According to the Federal Trade Commission’s “FTC Fraud Survey,” there is an estimated 10.8 percent of adults (25.6 million people) in the U.S. who were victims of fraud.1 It is hard to fathom an individual handing over their life savings to someone based solely on blind trust and the smooth words of a con artist. But therein lies the heart of the problem: We are hardwired as humans to be loyal to members of our tribe. Perpetrators are well aware of this problem and have become sophisticated in capitalizing on this blind trust, appealing to the emotions of those in houses of worship. This typical scam is defined as affinity fraud. According to the Securities and Exchange Commission (SEC), affinity fraud is a scam that is purported amongst specific members of a group, such as a religious group, community, the elderly, a specific ethnic group, etc.

Affinity fraud revolves around the sole mission of defrauding honest citizens. The component of trust allows criminals to take advantage of their congregants, investors, shareholders, and those who believed in the honesty of savvy business men looking to defraud them. Con men and women can take advantage of the most honest folk precisely because they can make themselves appear to be individuals with whom people can have confidence.

This article focuses on the topic of affinity fraud, particularly as it affects members of a faith community. By examining the fraudsters and the countless victims who have invested their life savings or simply donated well beyond their tithes and offerings. Each case presented will show forth what persons tend to use when rationalizing fraud, how our society has become numb to the insidious shortcomings of fraud and how we as a culture have allowed these “bad” practices to take reign in the way we do business.

Many affinity scams are often in the nature of Ponzi schemes and pyramid schemes where money is given by new investors to pay old investors. This scheme creates an illusion of a legitimate investment with potential financial success. For instance, enlisting a respected community or religious leader(s) and convincing persons of the investment rewards. However, in a not so perfect world they all become destitute. Because the victims generally are not financially sophisticated, making them easy prey. Victims of fraud tend to trust and fall prey to criminals who have or hold their same interest(s) and background(s), including race, ethnicity, and cultural and religious beliefs.
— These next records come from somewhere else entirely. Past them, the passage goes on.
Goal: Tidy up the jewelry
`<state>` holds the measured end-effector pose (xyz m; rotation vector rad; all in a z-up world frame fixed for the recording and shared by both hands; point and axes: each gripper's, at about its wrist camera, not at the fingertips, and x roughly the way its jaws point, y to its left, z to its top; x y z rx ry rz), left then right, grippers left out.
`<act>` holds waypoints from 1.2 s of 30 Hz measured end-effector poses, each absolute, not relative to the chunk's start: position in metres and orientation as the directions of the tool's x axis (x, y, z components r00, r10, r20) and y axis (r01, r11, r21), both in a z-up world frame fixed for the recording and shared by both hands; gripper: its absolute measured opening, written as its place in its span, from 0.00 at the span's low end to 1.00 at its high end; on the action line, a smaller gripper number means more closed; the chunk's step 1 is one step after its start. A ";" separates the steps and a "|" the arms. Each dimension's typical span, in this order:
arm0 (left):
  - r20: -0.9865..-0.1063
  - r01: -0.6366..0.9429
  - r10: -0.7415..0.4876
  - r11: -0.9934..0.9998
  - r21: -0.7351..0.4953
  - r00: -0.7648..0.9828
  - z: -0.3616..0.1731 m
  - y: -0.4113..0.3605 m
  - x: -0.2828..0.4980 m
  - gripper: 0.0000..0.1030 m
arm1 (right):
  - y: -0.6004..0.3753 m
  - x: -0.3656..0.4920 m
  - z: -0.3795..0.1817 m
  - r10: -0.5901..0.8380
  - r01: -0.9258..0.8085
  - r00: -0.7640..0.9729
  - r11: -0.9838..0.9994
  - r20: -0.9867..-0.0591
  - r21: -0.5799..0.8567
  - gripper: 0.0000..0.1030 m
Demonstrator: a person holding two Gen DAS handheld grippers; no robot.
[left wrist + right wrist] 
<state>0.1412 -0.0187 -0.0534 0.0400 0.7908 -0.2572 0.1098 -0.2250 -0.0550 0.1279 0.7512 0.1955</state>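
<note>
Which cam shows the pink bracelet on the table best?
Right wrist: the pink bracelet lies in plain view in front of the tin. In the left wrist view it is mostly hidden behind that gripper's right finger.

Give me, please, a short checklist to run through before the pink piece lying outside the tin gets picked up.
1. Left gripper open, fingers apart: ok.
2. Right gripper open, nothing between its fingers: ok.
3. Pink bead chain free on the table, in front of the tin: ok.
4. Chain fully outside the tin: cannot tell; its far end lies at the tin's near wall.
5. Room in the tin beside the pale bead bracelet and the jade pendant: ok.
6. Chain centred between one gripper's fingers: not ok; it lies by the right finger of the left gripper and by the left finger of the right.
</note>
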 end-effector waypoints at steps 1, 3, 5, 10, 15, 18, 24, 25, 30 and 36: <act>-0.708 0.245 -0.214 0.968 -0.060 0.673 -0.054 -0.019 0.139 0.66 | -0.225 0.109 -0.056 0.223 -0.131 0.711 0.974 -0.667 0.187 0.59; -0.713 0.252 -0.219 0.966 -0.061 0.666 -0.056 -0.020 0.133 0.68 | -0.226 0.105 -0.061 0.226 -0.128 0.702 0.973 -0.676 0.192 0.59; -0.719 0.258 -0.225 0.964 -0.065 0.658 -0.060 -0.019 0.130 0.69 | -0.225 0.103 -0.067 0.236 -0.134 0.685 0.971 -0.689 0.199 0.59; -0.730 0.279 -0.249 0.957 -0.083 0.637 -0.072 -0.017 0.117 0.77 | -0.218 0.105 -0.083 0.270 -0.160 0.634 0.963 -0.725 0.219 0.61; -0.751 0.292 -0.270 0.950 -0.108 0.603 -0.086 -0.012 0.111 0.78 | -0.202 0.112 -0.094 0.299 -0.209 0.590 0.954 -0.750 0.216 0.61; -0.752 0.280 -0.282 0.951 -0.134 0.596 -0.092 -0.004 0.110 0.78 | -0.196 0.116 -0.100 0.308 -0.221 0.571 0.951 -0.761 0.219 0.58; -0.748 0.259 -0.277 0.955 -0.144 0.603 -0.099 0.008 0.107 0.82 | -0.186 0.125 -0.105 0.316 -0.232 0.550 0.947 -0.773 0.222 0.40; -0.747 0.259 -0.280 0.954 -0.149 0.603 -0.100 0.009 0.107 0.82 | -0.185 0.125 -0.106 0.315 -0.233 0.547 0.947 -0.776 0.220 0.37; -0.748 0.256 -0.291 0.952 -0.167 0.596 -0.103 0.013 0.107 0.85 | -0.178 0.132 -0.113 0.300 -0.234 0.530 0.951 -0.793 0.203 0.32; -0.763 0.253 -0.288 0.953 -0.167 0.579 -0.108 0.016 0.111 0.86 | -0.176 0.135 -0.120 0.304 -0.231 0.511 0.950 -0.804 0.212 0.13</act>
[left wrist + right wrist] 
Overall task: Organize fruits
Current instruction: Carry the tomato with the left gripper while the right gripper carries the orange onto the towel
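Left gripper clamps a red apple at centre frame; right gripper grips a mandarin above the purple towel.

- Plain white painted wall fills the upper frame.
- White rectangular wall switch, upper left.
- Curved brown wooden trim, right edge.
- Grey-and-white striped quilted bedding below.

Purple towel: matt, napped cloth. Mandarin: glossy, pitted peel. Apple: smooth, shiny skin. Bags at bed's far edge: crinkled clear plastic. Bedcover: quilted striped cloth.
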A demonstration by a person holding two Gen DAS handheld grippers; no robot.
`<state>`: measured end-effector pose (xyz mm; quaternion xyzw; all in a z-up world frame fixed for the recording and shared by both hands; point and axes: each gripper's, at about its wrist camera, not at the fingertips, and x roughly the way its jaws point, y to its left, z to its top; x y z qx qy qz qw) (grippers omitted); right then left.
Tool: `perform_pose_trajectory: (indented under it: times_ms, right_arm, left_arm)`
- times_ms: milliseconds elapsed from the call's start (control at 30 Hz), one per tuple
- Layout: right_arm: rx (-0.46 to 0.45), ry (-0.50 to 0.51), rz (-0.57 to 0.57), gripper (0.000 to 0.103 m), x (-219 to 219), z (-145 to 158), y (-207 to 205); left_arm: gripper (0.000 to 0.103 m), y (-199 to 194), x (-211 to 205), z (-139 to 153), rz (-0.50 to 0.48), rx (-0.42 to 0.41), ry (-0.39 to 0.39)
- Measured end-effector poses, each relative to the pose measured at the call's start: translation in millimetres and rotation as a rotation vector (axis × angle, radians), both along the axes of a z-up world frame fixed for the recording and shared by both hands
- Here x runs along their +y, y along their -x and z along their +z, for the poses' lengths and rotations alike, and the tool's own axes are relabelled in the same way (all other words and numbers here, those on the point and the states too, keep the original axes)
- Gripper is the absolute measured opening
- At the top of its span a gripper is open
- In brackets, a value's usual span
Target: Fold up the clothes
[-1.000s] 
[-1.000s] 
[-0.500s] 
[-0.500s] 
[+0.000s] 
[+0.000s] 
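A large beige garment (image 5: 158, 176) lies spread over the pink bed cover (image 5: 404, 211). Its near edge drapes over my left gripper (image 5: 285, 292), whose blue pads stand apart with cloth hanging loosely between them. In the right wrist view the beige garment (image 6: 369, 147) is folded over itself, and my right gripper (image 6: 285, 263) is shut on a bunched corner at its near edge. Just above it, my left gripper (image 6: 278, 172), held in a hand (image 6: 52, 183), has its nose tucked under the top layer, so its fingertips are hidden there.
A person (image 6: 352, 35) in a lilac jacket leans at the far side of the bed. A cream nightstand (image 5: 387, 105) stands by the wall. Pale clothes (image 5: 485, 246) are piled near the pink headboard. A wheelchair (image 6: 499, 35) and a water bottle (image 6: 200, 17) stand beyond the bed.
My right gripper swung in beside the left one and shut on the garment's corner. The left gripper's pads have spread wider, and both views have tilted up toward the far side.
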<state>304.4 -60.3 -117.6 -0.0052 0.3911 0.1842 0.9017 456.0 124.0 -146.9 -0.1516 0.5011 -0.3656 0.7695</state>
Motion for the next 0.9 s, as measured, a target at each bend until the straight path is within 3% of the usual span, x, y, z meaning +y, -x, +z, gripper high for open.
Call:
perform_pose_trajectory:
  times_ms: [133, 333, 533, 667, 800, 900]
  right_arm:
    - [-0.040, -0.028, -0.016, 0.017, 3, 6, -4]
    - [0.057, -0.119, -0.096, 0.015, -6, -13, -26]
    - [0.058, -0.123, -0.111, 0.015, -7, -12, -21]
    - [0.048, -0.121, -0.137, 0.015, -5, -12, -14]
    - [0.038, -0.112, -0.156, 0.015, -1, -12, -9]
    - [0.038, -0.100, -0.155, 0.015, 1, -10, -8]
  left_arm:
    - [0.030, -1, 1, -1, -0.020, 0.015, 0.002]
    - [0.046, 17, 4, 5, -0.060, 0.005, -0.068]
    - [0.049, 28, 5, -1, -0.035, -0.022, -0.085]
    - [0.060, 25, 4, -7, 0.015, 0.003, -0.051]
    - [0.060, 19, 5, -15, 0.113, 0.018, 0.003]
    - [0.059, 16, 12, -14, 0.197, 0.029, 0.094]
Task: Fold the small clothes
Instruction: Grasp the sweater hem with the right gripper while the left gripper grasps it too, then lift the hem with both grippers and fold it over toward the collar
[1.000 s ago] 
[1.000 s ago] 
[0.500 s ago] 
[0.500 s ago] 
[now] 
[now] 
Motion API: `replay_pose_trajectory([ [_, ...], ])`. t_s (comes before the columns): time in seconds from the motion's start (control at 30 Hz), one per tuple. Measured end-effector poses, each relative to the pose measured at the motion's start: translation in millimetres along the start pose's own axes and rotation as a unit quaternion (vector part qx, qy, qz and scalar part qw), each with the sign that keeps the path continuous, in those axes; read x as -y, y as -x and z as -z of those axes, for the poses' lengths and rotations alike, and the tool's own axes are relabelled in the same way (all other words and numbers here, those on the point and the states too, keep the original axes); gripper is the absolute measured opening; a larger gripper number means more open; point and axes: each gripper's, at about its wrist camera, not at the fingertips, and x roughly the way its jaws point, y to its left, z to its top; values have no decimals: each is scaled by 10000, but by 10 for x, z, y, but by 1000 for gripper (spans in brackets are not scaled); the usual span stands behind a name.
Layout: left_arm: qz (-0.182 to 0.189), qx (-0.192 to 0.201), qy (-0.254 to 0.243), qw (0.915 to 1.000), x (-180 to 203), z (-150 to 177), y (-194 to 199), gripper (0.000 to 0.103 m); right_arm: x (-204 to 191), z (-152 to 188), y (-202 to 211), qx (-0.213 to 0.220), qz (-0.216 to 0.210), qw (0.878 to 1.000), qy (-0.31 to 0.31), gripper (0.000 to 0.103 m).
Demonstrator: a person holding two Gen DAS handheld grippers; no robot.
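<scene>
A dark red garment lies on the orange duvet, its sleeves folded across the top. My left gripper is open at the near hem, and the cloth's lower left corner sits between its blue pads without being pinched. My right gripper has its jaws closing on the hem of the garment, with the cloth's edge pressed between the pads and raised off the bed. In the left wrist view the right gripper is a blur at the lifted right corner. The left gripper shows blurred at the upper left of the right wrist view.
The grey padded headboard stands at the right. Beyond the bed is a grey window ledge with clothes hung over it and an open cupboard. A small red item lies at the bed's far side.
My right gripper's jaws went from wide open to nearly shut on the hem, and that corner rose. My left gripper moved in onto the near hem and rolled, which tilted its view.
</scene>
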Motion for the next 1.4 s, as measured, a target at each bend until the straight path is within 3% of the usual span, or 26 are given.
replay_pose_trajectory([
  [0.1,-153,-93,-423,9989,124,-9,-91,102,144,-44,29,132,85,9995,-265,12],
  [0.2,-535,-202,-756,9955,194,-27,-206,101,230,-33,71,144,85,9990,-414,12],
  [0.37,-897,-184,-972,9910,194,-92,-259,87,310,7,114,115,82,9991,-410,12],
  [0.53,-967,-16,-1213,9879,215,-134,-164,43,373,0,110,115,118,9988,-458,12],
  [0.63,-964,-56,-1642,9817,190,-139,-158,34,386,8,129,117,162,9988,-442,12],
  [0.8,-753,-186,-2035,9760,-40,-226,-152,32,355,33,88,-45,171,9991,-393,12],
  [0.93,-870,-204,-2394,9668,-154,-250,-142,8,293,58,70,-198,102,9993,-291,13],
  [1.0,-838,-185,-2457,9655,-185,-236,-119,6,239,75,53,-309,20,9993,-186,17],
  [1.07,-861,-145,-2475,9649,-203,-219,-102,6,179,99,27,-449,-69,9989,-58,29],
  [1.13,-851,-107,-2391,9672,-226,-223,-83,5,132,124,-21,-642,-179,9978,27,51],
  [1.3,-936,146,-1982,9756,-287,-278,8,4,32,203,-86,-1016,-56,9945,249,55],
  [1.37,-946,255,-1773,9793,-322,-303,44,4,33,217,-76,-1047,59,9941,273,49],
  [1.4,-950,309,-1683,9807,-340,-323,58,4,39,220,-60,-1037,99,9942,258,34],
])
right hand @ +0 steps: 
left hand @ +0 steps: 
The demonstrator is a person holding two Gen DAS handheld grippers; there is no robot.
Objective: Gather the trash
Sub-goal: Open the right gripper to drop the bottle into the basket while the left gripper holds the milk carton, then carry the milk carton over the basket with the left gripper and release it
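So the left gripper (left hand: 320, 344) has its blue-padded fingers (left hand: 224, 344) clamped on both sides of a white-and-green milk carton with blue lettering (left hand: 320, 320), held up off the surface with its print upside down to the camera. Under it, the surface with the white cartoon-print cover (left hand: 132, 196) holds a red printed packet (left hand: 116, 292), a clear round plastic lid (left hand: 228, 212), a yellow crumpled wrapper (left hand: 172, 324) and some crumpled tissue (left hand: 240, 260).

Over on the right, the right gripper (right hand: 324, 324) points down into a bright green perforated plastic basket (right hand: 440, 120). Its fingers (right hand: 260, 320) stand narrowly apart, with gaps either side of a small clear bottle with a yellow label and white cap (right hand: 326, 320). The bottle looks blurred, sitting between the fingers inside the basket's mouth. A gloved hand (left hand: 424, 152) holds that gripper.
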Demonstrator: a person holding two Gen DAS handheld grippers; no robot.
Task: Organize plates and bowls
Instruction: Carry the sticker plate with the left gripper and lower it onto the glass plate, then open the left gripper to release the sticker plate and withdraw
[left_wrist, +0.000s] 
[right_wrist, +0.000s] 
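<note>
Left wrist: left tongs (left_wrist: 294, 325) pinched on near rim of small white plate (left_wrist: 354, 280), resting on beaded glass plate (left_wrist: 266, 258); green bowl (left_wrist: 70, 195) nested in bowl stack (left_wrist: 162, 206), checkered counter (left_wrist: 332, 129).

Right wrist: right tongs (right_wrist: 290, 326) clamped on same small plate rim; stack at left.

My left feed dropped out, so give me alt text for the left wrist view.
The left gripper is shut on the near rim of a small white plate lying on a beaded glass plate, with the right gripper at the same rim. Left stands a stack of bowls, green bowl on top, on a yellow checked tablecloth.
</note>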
The scary part is that there is no clear profile of today’s fraud perpetrator. Several studies indicate that many perpetrators are of low social status who indulge themselves in fake websites, ransomware and counterfeit goods.2 It is interesting to note that a few years ago, a study by Marquet International, a strategic intelligence consulting firm, identified that affinity fraud had global losses up to $50 billion.3 There are many layers of affinity fraud; however, affinity “religion” fraud is the most common because so many congregants hold their pastors on a pedestal or trust other members of the congregation.

The majority of victims who experience affinity fraud endure the risk of being targeted because of personality and character traits that entail compassion and a respect of leaders in authority.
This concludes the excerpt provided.